__What the task requires__:
Start at the line below containing "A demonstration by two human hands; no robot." and stop at the line containing "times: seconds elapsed". Repeat every line of that stretch exactly, and nothing outside it.
*** Data excerpt Section Begins ***
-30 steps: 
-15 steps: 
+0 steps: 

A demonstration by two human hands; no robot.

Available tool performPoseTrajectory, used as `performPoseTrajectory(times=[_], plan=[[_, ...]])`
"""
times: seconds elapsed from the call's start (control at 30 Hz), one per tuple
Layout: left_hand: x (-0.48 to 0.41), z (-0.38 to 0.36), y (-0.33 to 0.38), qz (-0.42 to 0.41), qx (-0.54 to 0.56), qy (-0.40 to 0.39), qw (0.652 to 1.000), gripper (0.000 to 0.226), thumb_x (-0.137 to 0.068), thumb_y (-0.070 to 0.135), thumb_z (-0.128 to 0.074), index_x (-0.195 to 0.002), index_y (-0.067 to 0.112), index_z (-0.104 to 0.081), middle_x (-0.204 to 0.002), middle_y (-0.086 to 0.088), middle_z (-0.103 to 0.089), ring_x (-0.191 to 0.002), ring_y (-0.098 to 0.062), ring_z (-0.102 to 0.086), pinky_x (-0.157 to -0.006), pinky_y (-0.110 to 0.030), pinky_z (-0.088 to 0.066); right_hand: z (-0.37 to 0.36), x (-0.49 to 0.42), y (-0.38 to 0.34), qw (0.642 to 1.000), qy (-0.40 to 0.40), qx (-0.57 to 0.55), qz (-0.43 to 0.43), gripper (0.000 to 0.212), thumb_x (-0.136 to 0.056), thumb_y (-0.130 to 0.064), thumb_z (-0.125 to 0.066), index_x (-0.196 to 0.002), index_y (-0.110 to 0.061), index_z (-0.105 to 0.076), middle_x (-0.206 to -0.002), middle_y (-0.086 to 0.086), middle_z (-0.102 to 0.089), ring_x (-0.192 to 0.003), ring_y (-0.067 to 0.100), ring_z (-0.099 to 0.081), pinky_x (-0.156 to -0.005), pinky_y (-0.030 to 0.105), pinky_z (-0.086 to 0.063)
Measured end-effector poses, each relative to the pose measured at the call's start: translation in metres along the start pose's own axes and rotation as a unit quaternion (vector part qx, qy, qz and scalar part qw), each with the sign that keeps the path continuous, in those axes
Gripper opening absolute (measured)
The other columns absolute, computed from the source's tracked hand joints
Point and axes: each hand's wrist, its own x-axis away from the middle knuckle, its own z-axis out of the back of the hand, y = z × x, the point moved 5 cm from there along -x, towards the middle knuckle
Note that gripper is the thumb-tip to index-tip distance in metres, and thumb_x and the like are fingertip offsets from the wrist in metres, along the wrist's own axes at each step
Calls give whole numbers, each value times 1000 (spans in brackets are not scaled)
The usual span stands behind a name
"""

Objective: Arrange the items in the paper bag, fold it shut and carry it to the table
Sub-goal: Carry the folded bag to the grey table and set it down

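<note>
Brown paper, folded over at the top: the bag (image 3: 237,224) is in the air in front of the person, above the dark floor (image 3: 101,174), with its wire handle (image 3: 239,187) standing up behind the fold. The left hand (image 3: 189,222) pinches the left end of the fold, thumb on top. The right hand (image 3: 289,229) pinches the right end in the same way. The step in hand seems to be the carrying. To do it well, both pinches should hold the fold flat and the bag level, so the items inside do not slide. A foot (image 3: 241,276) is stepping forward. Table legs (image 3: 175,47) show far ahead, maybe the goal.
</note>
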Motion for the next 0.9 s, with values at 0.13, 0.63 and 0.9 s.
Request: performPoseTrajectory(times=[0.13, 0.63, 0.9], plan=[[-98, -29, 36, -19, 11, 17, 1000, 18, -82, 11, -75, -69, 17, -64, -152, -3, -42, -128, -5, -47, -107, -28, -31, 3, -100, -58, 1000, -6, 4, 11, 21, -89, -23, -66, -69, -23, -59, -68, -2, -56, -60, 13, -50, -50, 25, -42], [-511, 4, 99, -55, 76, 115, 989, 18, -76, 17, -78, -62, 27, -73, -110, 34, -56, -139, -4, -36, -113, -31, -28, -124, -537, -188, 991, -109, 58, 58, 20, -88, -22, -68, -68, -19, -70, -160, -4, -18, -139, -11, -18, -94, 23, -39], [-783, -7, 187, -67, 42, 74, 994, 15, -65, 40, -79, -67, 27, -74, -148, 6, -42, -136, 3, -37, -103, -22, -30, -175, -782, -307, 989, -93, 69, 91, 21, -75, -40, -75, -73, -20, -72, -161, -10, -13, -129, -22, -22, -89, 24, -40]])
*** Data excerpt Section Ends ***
__Solution to this task__:
A demonstration by two human hands; no robot.

Available tool performPoseTrajectory, used as `performPoseTrajectory(times=[_], plan=[[_, ...]])`
"""
times: seconds elapsed from the call's start (control at 30 Hz), one per tuple

The exercise requires no further work.